-- Work item --
Every line below must be copied as written, except for pictures.

Start of Data provided

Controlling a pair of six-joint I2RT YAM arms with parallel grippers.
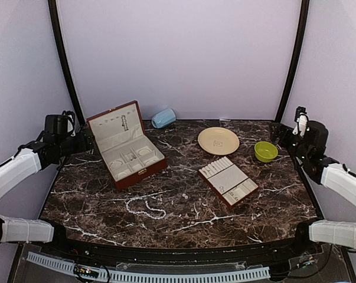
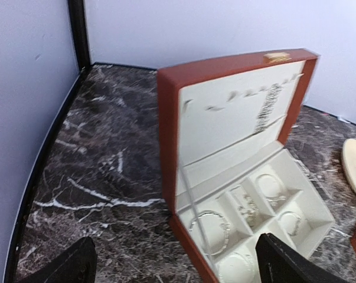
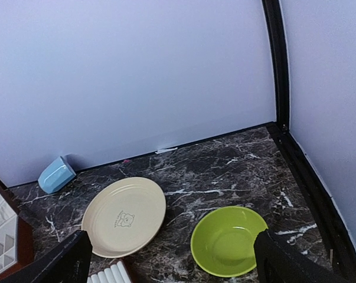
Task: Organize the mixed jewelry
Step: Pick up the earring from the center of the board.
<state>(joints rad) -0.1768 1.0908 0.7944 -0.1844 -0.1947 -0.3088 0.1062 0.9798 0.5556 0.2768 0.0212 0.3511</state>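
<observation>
A strand of white pearl-like beads (image 1: 147, 209) lies curled on the dark marble table (image 1: 95, 200), front left of centre. Tiny silvery pieces (image 1: 184, 196) lie near it. The red-brown box (image 1: 126, 144) stands open with its lid up. In the left wrist view its cream compartments hold bracelets (image 2: 211, 227), and a chain (image 2: 266, 111) hangs in the lid. The cream slotted tray (image 1: 228, 181) lies right of centre. My left gripper (image 1: 88, 141) (image 2: 175, 271) is open beside the box's left side. My right gripper (image 1: 279, 137) (image 3: 175, 268) is open above the far right, holding nothing.
A cream plate (image 1: 218, 141) (image 3: 124, 215) and a green bowl (image 1: 265, 151) (image 3: 228, 240) sit at the back right. A light blue cup (image 1: 163, 118) (image 3: 55, 174) lies on its side by the back wall. Black frame posts (image 1: 64, 65) stand at both back corners.
</observation>
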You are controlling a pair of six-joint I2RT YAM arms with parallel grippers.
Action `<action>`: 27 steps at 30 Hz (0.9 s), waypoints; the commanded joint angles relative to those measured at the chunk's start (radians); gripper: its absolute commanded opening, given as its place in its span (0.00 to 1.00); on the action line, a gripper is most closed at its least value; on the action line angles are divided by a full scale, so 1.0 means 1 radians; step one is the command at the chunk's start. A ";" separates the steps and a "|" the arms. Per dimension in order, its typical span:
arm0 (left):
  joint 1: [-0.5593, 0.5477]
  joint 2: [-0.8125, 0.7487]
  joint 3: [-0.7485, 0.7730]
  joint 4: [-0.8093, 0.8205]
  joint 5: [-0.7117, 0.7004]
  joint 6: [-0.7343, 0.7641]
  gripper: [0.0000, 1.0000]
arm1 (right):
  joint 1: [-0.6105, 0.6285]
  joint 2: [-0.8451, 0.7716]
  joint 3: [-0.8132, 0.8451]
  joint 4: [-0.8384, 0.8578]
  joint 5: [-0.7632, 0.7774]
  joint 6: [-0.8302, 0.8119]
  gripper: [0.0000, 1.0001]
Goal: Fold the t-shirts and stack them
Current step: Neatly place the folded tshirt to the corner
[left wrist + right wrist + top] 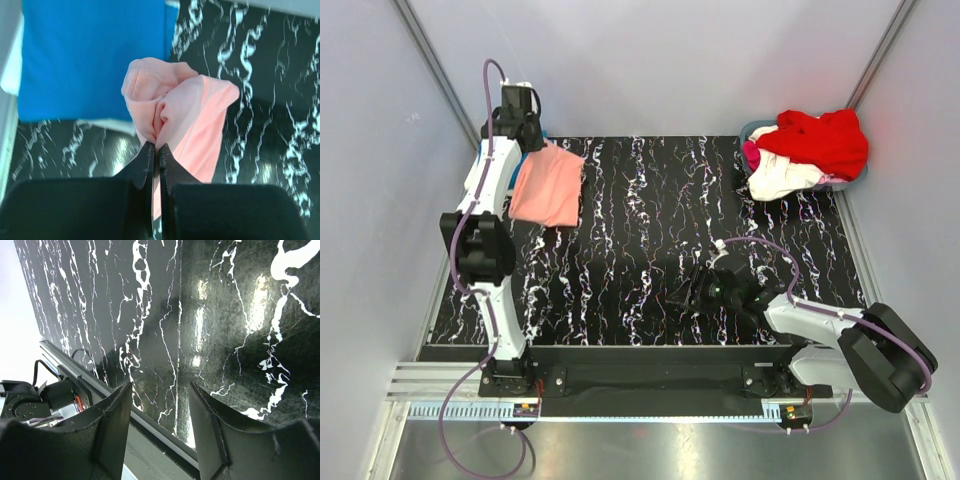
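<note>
A: Left gripper (pixel 156 148) is clamped on a bunched fold of the salmon-pink shirt (pixel 192 112), which droops just right of the blue shirt (pixel 90 55).
B: What could go wrong?
A: That pinch looks thin — the cloth could slip free and land crumpled, or drag the blue one askew. Well right of the blue shirt, the right gripper (pixel 160 395) gapes empty; farther right, the basket (pixel 751 130) holds the rest.
</note>
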 commanded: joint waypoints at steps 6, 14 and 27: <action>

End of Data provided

-- Task output --
Controlling a pair of six-joint I2RT YAM arms with parallel grippers.
Task: Organize the mixed jewelry
Step: Pick up the earring from the center of the board.
<state>(joints rad) -0.1768 1.0908 0.7944 -0.1844 -0.1947 -0.3088 0.1062 0.9798 0.5556 0.2768 0.0212 0.3511</state>
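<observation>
A strand of white pearl-like beads (image 1: 147, 209) lies curled on the dark marble table (image 1: 95, 200), front left of centre. Tiny silvery pieces (image 1: 184, 196) lie near it. The red-brown box (image 1: 126, 144) stands open with its lid up. In the left wrist view its cream compartments hold bracelets (image 2: 211, 227), and a chain (image 2: 266, 111) hangs in the lid. The cream slotted tray (image 1: 228, 181) lies right of centre. My left gripper (image 1: 88, 141) (image 2: 175, 271) is open beside the box's left side. My right gripper (image 1: 279, 137) (image 3: 175, 268) is open above the far right, holding nothing.
A cream plate (image 1: 218, 141) (image 3: 124, 215) and a green bowl (image 1: 265, 151) (image 3: 228, 240) sit at the back right. A light blue cup (image 1: 163, 118) (image 3: 55, 174) lies on its side by the back wall. Black frame posts (image 1: 64, 65) stand at both back corners.
</observation>
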You are controlling a pair of six-joint I2RT YAM arms with parallel grippers.
Action `<action>`: 27 steps at 30 Hz (0.9 s), waypoints; the commanded joint angles relative to those measured at the chunk's start (radians); gripper: its absolute commanded opening, given as its place in its span (0.00 to 1.00); on the action line, a gripper is most closed at its least value; on the action line angles are divided by a full scale, so 1.0 means 1 radians; step one is the command at the chunk's start. A ";" separates the steps and a "|" the arms. Per dimension in order, its typical span:
arm0 (left):
  joint 1: [-0.5593, 0.5477]
  joint 2: [-0.8125, 0.7487]
  joint 3: [-0.7485, 0.7730]
  joint 4: [-0.8093, 0.8205]
  joint 5: [-0.7117, 0.7004]
  joint 6: [-0.7343, 0.7641]
  gripper: [0.0000, 1.0000]
arm1 (right):
  joint 1: [-0.6105, 0.6285]
  joint 2: [-0.8451, 0.7716]
  joint 3: [-0.8132, 0.8451]
  joint 4: [-0.8384, 0.8578]
  joint 5: [-0.7632, 0.7774]
  joint 6: [-0.8302, 0.8119]
  gripper: [0.0000, 1.0001]
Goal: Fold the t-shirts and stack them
Current step: Neatly place the folded tshirt to the corner
[left wrist + right wrist + top] 
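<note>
A: Left gripper (pixel 156 148) is clamped on a bunched fold of the salmon-pink shirt (pixel 192 112), which droops just right of the blue shirt (pixel 90 55).
B: What could go wrong?
A: That pinch looks thin — the cloth could slip free and land crumpled, or drag the blue one askew. Well right of the blue shirt, the right gripper (pixel 160 395) gapes empty; farther right, the basket (pixel 751 130) holds the rest.
</note>
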 commanded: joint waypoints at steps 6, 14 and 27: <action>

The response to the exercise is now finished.